Si les Études de Chopin montrent quelques rares pailles, elles font entendre le clavier d’Egorov dans ce qu’il a de plus volatile, des couleurs surnaturelles que seule une technique transcendante permet. Cette imagination sans frein expose un piano magnifique, réglé avec art, clavier léger et profond, où tout chante sans appui. C’est exactement comme cela que Cortot faisait ses Études, Egorov le savait-il ? Curieux de tout comme il l’était, probablement. En tous cas, il va bien plus loin ici que dans la gravure plus stricte consentie en 1978 au label Musical Heritage Society (reprise par EtCetera).
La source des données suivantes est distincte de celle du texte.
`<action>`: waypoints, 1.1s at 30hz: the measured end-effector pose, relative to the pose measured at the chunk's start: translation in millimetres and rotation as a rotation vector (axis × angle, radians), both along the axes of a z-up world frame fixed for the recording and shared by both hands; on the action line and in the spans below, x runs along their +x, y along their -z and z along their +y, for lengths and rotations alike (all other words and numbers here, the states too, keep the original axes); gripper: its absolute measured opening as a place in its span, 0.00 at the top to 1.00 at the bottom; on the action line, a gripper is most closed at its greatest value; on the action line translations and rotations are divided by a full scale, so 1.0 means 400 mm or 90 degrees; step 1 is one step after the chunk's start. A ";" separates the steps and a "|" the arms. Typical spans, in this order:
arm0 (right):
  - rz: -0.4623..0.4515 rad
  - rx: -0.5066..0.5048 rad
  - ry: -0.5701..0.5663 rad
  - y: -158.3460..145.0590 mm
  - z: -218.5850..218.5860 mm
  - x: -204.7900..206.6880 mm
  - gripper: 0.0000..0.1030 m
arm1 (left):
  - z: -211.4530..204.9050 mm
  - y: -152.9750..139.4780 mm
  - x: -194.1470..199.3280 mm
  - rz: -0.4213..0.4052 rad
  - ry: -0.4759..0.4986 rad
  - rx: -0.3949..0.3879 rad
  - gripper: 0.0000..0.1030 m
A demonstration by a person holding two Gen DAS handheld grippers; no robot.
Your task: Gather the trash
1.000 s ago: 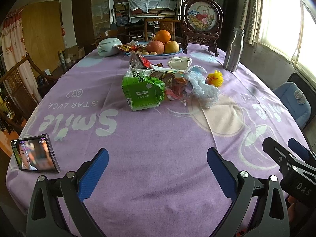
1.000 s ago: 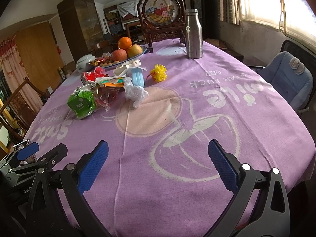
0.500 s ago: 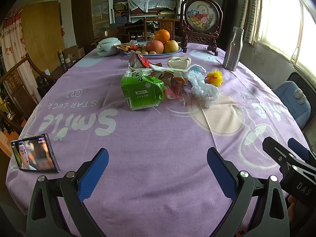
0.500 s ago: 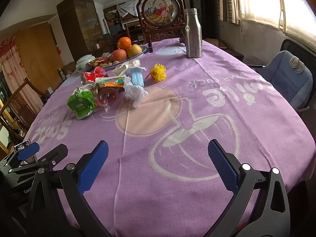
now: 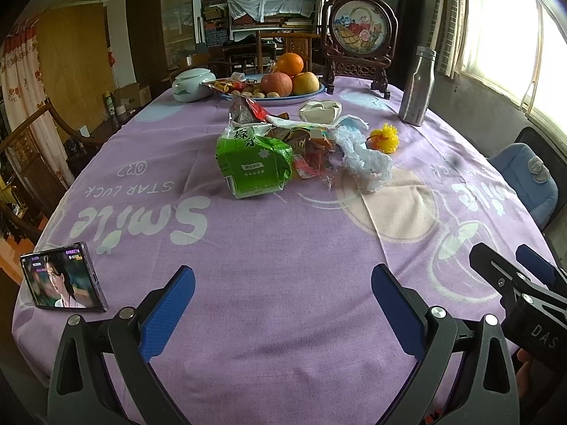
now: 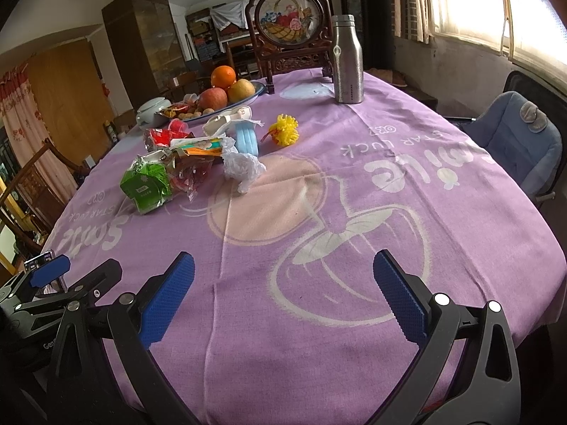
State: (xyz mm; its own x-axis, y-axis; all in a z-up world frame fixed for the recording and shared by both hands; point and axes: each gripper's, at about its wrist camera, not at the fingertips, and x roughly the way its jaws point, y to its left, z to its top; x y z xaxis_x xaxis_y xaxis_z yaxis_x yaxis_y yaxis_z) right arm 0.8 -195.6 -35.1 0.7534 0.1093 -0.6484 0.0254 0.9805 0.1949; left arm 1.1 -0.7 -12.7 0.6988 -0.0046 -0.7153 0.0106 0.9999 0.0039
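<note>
A heap of trash lies mid-table on the purple cloth: a crumpled green carton, red and clear wrappers, a scrunched white plastic bag, a blue face mask and a yellow frilly scrap. My left gripper hovers open over the near table edge, well short of the heap, nothing between its blue pads. My right gripper is also open and empty, to the right of the left one, likewise far from the trash.
A phone stands propped at the near left edge. Farther back are a fruit plate, a white lidded jar, a white ashtray, a steel bottle and a framed ornament. A blue-cushioned chair stands right.
Both views have shifted only very slightly; the grippers stay open and nothing on the table has moved.
</note>
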 end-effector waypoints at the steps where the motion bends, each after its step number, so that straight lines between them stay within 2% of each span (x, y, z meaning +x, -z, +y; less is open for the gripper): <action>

Le concert s’ouvre avec la Fantaisie en ut mineur de Mozart, une de ses œuvres favorites – elle figurait dans son programme pour Carnegie Hall en 1978 – où il exalte les contrastes en ouvrant l’échelle dynamique : la beauté inquiète du premier thème avec cette main gauche impondérable a quelque chose de schubertien. Mais ce qui rend ce concert impérissable reste la Fantaisie de Schumann, passionnée et pourtant d’une structure parfaite, où l’élan de l’inspiration le guide à chaque mesure. Admirable à un point qui interdit le commentaire.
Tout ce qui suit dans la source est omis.